Illinois Department of Transportation (IDOT) spokesperson Mike Claffey said IDOT has a different view. "We've never agreed we were in favor of tolls," Claffey said. "What we think we have to do is look at the scope and the budget and come up with a plan to build the bridge."

David Gillies, chief of staff for Rep. Jerry Costello (D-Ill.), said the highest amount the bridge could receive in the transportation bill currently before congress is $350 million.

Rep. Costello does not support a tollway for the new Mississippi River bridge, Gillies said. "He believes we can pay for it through the highway bill process."

The proposed eight-lane bridge to be located one mile north of the Martin Luther King Bridge has been in the planning stages for several years, but both states are waiting for passage of the transportation bill by Congress to determine how much funding will be available.

Federal estimates project truck traffic over the river in the St. Louis region will double by 2020 and average rush-hour delays on the Poplar Street bridge are expected to increase from 10 minutes to 55 minutes without a new bridge.

The proposed single-span cable-stay bridge is 2,000 feet long. In addition to the bridge, the Missouri portion of the project includes rerouting the northern interchange of highway 70 and building a new interchange where Interstates 55 and 64 meet. On the Illinois side, the project scope is much larger because more roadway has to be built to relocate Interstate 70 four miles, relocate Illinois Route 3 and reconstruct the tri-level I-70/64/55 interchange in East St. Louis.

Thirty five percent of the total project is in Missouri, and 65 percent is in Illinois. The states have set aside a combined $308 million in their state highway budgets to begin the preliminary work.

To date, Missouri has spent $26.5 million on engineering and design work, said Deanna Venker, area engineer for the city of St. Louis for MoDOT. Illinois has spent three times as much, according to Teresa Price, program development engineer for IDOT.

Although Rahn agrees a new bridge is needed over the Mississippi, he said the other roadway projects included with the bridge and the design of the bridge itself need to be re-evaluated.

"The existing plan is not realistic," Rahn said. "I think it's a fantasy." Rahn said the bridge will not be built unless the entire project is scaled down to under a billion dollars.

Rahn estimated that with inflation, the proposed $1.6 billion bridge would balloon to $2.4 billion over its 12 to 18-year construction schedule. The bridge is expected to take that long due to funding issues.

IDOT would not comment on what components of the bridge should change, but Claffey said the agency agrees with Rahn that changes may be necessary.

Meanwhile, Missouri is waiting to find out the amount allocated for the bridge in the transportation bill before doing any more preliminary work, Venker said.

Price said Illinois is moving forward with the premise that it will get funding from the reauthorization of the federal bill. IDOT has hired a consultant, Chicago-based D&T Communications, to handle community relations. IDOT also will open a Disadvantaged Business Enterprise resource center in East St. Louis this summer to provide information to minority businesses about the project.

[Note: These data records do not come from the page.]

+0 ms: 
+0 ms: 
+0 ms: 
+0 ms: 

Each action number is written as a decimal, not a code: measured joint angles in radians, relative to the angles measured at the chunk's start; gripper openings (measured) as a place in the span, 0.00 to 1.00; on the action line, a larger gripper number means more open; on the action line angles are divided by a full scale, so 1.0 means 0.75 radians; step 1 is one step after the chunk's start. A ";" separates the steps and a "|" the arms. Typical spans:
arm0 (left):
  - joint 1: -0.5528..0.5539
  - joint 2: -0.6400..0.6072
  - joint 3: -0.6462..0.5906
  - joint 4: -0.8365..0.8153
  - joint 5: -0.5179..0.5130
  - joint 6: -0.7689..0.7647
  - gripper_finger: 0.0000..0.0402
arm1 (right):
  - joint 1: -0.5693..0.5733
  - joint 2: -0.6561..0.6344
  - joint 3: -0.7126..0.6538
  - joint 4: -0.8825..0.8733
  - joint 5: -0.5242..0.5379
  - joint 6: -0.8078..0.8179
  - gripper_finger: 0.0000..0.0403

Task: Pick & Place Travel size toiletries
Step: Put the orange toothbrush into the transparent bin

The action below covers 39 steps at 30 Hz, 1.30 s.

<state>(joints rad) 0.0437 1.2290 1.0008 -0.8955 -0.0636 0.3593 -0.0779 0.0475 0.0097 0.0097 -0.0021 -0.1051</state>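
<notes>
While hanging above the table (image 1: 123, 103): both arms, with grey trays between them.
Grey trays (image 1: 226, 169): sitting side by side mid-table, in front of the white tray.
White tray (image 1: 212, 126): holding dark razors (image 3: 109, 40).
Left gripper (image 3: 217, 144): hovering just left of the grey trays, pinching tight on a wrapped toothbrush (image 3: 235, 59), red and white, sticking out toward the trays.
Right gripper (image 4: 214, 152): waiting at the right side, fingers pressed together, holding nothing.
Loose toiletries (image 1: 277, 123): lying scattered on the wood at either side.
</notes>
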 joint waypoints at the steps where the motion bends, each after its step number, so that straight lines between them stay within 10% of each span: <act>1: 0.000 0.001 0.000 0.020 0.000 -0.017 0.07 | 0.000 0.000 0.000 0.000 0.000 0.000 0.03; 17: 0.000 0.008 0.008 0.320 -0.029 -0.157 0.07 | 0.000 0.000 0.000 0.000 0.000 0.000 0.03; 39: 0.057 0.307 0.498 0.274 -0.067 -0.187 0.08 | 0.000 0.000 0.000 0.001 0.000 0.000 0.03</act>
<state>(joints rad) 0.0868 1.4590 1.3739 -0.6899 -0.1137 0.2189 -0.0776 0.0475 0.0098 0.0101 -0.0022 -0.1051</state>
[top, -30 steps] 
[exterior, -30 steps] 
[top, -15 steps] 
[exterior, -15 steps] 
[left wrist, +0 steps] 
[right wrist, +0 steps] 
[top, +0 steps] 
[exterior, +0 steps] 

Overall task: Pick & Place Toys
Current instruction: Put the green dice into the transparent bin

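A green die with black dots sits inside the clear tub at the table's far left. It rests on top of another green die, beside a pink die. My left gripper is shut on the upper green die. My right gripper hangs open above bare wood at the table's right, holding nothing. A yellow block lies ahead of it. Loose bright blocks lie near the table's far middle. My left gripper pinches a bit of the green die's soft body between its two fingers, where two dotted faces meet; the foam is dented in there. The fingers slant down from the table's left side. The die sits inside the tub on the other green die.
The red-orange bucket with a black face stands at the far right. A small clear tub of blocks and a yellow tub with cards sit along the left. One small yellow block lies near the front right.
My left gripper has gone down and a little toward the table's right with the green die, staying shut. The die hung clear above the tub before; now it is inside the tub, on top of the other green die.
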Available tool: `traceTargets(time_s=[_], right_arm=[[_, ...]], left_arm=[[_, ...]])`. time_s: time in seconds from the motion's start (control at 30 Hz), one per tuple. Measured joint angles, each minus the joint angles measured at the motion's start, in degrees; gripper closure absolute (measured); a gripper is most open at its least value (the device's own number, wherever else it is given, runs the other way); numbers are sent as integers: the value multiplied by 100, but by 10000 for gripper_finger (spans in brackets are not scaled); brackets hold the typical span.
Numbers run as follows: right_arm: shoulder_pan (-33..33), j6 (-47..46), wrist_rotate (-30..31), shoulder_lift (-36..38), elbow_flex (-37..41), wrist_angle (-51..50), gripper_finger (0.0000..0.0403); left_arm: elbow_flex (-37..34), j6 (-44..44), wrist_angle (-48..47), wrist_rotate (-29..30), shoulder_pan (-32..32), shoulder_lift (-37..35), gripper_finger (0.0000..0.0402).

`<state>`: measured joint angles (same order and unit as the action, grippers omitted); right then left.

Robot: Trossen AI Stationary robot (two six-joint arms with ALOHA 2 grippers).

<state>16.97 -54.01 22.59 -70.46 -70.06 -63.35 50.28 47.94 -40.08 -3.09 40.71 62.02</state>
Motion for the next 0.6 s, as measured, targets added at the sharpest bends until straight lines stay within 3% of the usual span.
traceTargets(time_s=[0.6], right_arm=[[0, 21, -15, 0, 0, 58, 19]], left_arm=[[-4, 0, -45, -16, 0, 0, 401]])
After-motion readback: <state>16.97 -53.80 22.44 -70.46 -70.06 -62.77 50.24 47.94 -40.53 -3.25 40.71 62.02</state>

The last federal transportation act expired in September 2003. In May, the Senate passed the Transportation Equity Act, calling for $295 billion to be spent over the next five years. The Senate bill earmarks $44 million for the Mississippi River bridge, and the House version passed earlier this year includes $6 billion for "mega projects" that are important to the nation as a whole.

Local proponents of the bridge said they're hopeful the Mississippi River bridge project would be a recipient of funding from that source. The bill now heads back to the Joint House/Senate Conference Committee.

Susan Stauder, vice president for infrastructure and public policy for the Regional Commerce and Growth Association, said the Mississippi River bridge project would be a likely recipient of the House's "mega projects" funding because of the new bridge's importance to interstate commerce.